## ABOUT THIS TASK
When the line with "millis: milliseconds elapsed" appears below, start repeating lines exactly, and keep going through the line with "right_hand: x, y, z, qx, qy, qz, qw"; add nothing outside that span.

## Stored records
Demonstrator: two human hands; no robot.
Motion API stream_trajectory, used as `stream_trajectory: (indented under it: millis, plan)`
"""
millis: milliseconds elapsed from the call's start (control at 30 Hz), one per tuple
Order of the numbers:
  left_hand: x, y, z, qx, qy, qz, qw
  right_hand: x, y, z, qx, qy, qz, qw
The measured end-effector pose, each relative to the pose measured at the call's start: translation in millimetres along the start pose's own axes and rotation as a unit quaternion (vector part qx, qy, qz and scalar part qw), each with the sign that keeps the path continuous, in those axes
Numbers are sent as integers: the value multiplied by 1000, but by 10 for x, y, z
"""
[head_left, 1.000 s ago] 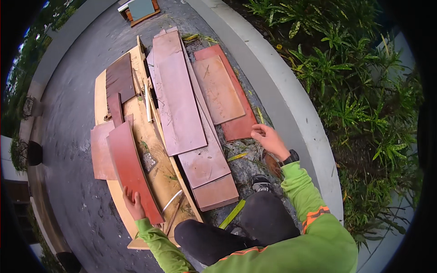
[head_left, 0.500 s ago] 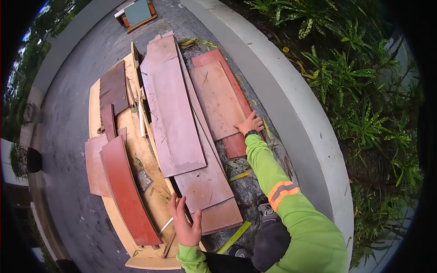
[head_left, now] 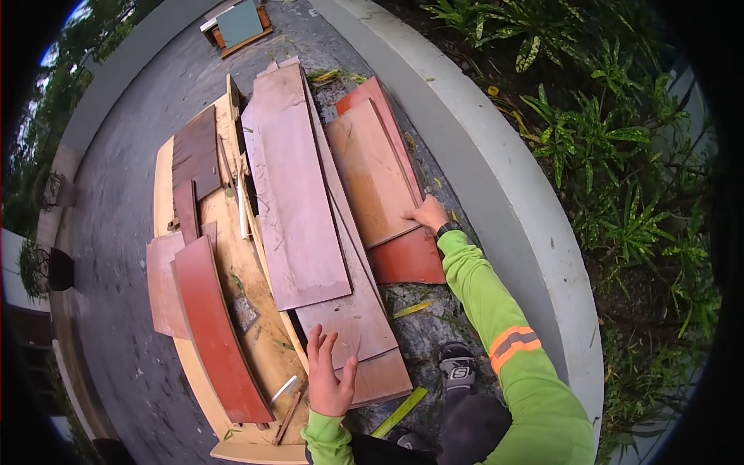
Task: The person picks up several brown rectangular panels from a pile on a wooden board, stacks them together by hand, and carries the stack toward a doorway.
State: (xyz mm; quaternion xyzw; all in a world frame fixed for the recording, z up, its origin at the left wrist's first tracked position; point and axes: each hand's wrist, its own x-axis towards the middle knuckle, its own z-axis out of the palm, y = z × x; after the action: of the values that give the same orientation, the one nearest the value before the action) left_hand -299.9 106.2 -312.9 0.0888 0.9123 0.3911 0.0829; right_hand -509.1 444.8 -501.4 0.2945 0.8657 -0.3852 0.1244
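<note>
At the right, my right hand (head_left: 431, 215) grips the near right corner of a thin tan-brown board (head_left: 373, 174), which is lifted off a red board (head_left: 409, 257) lying under it. Another reddish edge shows along the tan board's right side; I cannot tell whether it is in my grip too. My left hand (head_left: 332, 380) hovers open with fingers spread, holding nothing, above the near end of the central stack. A long pinkish board (head_left: 298, 194) tops that stack, with more brownish boards (head_left: 380, 376) beneath it.
Left of the stack, a wide pale wooden panel (head_left: 273, 349) carries a curved red board (head_left: 219, 333), a dark brown piece (head_left: 195, 151) and thin strips. A low grey wall (head_left: 504, 170) with plants (head_left: 612, 139) borders the right. A blue-grey panelled box (head_left: 239, 25) stands far off.
My right hand has closed on the tan board's corner and raised it, tilting it and baring more of the red board. My left hand has shifted slightly right, still open.
</note>
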Motion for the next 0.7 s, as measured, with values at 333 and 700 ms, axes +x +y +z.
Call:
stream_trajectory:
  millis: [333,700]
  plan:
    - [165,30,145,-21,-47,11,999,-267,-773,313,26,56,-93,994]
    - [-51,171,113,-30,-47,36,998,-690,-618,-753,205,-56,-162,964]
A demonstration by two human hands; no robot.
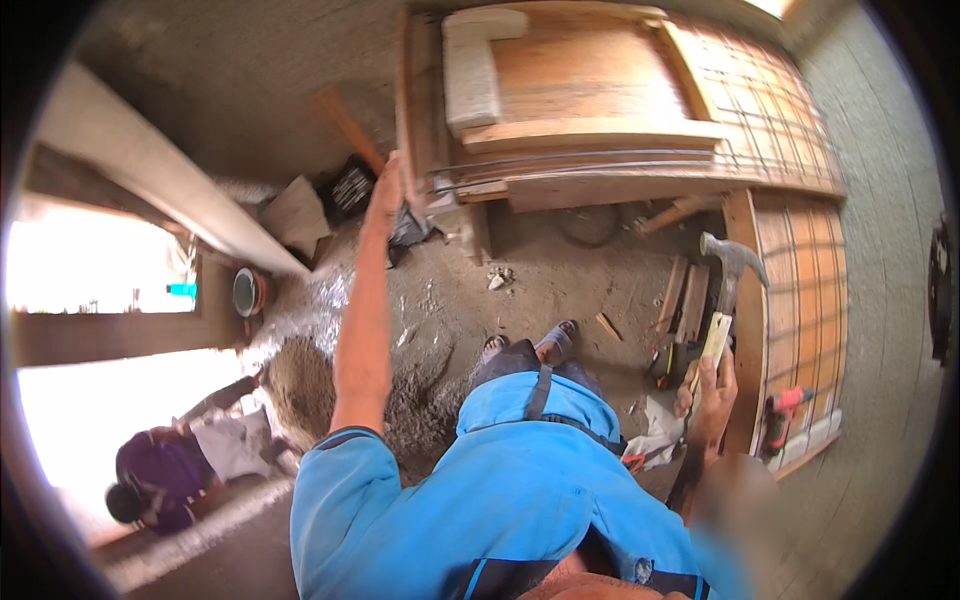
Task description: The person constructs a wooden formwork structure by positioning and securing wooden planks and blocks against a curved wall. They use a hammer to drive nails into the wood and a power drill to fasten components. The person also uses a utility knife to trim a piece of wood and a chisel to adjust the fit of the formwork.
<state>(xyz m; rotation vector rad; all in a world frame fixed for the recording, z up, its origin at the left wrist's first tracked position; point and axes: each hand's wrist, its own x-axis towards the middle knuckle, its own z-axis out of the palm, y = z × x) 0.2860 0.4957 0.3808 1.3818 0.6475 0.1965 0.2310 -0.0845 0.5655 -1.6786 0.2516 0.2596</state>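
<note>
My left arm stretches forward, and my left hand (384,195) is beside the near left corner of a raised wooden frame (590,135). Its fingers look straight, seen edge-on and slightly blurred; whether they touch the frame I cannot tell. An orange-brown wooden strip (347,128) runs up to the fingertips, with no clear grip on it. On the right, my right hand (712,392) is closed round a claw hammer (733,268), head pointing away from me. A pale, flat strip (715,338) lies along the hammer's handle in the same hand.
A red-and-black power drill (785,415) rests on the wooden panel with metal bars (797,290) at right. Wet mortar (425,410) and a bucket (248,292) are at left. Another person (175,465) bends over there. Wood offcuts (685,300) lie beneath the hammer.
</note>
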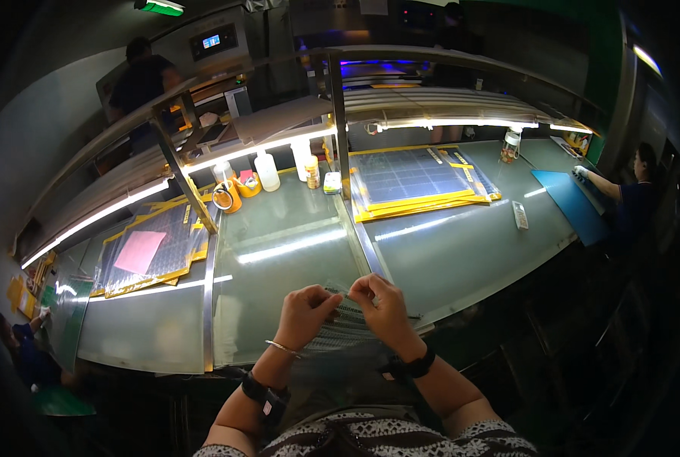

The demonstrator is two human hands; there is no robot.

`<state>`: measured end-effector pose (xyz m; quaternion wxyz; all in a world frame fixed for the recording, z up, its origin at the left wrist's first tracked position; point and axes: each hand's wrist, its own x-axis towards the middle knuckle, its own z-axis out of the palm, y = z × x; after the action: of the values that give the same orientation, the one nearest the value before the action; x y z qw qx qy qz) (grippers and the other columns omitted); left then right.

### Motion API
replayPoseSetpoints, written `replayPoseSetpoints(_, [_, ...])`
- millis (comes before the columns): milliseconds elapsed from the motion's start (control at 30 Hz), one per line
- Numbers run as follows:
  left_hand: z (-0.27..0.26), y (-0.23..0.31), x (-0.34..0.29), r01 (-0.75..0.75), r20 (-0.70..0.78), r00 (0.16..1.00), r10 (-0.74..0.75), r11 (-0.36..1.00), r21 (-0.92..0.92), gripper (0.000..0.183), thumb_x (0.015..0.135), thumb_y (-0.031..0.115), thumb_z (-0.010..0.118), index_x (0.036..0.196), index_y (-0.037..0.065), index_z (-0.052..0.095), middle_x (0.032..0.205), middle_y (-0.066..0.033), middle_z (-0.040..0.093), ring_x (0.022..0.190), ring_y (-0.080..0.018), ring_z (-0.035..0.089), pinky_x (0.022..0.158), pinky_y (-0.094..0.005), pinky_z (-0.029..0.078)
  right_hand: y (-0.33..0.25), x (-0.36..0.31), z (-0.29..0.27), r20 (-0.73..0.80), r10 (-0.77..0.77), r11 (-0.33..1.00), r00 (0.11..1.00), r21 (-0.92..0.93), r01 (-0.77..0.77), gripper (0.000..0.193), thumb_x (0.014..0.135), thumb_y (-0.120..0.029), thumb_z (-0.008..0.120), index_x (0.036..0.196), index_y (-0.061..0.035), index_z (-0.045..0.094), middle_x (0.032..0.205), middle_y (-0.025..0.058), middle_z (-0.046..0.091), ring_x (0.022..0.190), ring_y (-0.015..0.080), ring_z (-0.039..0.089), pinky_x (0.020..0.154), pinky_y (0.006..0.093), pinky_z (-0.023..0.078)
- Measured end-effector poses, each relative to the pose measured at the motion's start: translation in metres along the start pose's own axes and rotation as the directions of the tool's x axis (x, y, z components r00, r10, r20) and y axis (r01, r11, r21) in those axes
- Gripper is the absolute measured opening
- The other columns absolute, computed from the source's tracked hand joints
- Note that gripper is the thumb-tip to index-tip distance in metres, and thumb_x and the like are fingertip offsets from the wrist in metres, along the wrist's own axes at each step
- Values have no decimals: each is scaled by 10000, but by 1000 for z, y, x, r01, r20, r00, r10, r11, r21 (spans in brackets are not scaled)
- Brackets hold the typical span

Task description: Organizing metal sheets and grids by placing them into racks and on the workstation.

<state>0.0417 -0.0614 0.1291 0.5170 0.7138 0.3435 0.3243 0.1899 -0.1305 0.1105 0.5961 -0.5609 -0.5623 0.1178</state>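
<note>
Close in front of me, a clear film sheet (pixel 341 333) with rows of small dark marks hangs between my hands near the table's front edge. My left hand (pixel 303 314) has thumb and fingers pinched together at the film's upper left. At its upper right, my right hand (pixel 384 308) pinches the film between thumb and forefinger. The two hands are a short gap apart, at about the same height. My forearms and body are below the film, and its lower part fades into dark surroundings.
A glass-topped table (pixel 279 266) spans the view. Yellow-edged framed panels (pixel 412 179) lie at the back, others at left under a pink sheet (pixel 140 252). Bottles (pixel 267 172) and orange tape rolls (pixel 226 199) stand under the lit shelf. A co-worker at right handles a blue panel (pixel 568 204).
</note>
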Motion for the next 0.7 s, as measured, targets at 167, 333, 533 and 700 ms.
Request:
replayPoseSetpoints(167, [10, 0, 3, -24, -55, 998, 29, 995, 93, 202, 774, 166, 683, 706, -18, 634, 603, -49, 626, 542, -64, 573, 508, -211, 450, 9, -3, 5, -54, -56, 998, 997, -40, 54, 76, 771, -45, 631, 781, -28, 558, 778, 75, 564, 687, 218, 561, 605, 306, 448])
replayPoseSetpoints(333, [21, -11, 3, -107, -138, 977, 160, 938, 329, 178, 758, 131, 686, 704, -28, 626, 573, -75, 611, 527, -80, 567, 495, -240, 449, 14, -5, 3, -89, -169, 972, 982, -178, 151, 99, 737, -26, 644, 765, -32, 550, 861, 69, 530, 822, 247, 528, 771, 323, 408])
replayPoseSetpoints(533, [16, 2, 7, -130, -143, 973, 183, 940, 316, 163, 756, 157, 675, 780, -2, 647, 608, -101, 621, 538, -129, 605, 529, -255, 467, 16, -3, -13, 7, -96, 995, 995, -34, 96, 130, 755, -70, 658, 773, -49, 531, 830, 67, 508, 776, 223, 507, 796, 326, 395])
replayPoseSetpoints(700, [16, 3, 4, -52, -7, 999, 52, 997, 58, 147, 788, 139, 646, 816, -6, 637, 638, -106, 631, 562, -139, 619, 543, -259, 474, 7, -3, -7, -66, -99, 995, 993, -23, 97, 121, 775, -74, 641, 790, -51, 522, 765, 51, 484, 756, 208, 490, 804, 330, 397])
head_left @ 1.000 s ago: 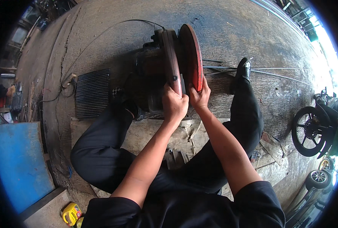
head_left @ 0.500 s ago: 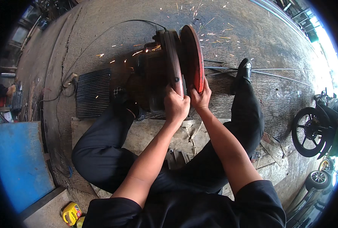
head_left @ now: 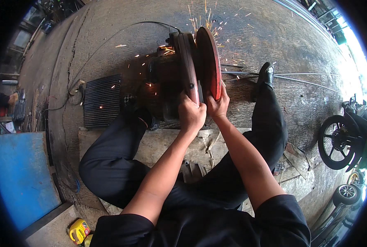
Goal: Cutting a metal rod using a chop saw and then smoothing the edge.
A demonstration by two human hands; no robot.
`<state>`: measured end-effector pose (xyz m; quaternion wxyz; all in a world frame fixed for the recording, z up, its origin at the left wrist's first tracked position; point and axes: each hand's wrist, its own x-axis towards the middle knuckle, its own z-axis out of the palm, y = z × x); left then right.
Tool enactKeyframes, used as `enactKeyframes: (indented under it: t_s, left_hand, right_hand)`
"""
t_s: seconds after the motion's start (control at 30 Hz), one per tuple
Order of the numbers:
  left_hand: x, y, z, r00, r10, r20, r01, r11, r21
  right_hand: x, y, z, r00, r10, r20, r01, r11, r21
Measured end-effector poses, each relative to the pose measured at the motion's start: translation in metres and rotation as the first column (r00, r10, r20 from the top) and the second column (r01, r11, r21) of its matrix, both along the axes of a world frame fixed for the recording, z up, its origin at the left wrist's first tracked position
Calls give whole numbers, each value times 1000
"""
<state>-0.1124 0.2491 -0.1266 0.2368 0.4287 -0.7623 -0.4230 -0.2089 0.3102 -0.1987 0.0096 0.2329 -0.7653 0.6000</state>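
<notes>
A: Where did you have the saw?

B: The saw (head_left: 165, 71) stood on the floor (head_left: 253, 41) ahead of you, its red guard (head_left: 213, 66) on the right. Your right shoe (head_left: 266, 76) was planted off that side.

A: And your 2 hands?

B: Left hand (head_left: 191, 114): closed right around the near end of the handle (head_left: 187, 61). Right hand (head_left: 218, 106): wrapped on the guard's near edge, just beside the left. No slack showed in either grip; some fingers were hidden.

A: How far along were you?

B: A cut looked under way, by my reading. Sparks (head_left: 208, 18) sprayed up past the guard and out to the left. The spot where wheel met metal was hidden, so I could not tell how deep you were, or how much was left.

A: Any stock or pieces about?

B: Thin rods (head_left: 303, 74) lay to the right, pointing back toward the saw. A dark ribbed stack (head_left: 102, 101), rods side by side by the look of it, lay on your left. Finished lengths or uncut? Could not tell.
</notes>
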Motion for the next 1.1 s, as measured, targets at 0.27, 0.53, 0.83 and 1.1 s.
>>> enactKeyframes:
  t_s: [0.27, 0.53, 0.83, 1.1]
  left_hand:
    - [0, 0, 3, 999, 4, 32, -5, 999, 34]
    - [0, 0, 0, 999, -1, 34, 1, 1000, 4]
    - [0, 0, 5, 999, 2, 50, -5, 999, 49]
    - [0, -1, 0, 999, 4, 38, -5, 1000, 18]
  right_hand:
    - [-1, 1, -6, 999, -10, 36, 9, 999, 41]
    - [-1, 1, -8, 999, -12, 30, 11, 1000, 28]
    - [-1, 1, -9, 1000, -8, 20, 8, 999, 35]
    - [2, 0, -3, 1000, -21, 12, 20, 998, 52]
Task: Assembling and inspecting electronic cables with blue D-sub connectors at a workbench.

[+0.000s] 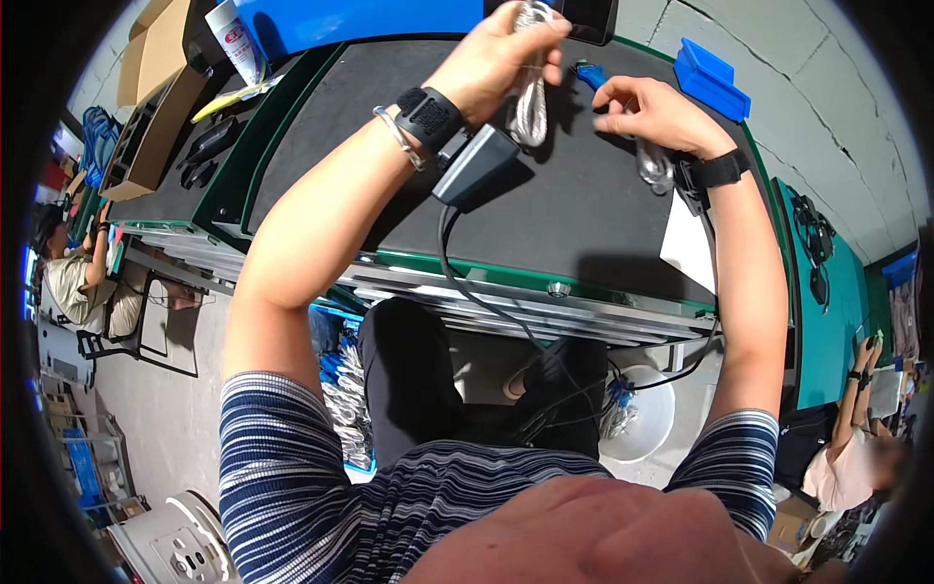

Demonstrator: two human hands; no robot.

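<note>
Raised over the far part of the dark mat (389, 107), my left hand (511, 54) grips a looped bundle of silver-grey cable (530, 112), which hangs below the fingers. My right hand (647, 112) is to its right, fingers curled, with a gap between thumb and index finger. I see nothing between those fingertips. Near them lies a blue-handled tool (590, 74). Another shiny, clear-looking bundle (654, 167) shows just below my right palm; whether it touches the hand I cannot tell. Both wrists wear black straps, and a black box (477, 165) sits by the left one.
A blue bin (715, 78) stands at the far right. Under the bench are a white bucket (642, 419) and a crate of bundled cables (348, 399). White paper (687, 248) lies beside my right forearm. A spray can (235, 41) and cardboard box (146, 127) are at left. Other people sit at both sides.
</note>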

## OUTPUT BELOW
millis: milliseconds elapsed from the call's start (control at 30 Hz), one per tuple
Order of the numbers:
  left_hand: x, y, z, qx, qy, qz, qw
  right_hand: x, y, z, qx, qy, qz, qw

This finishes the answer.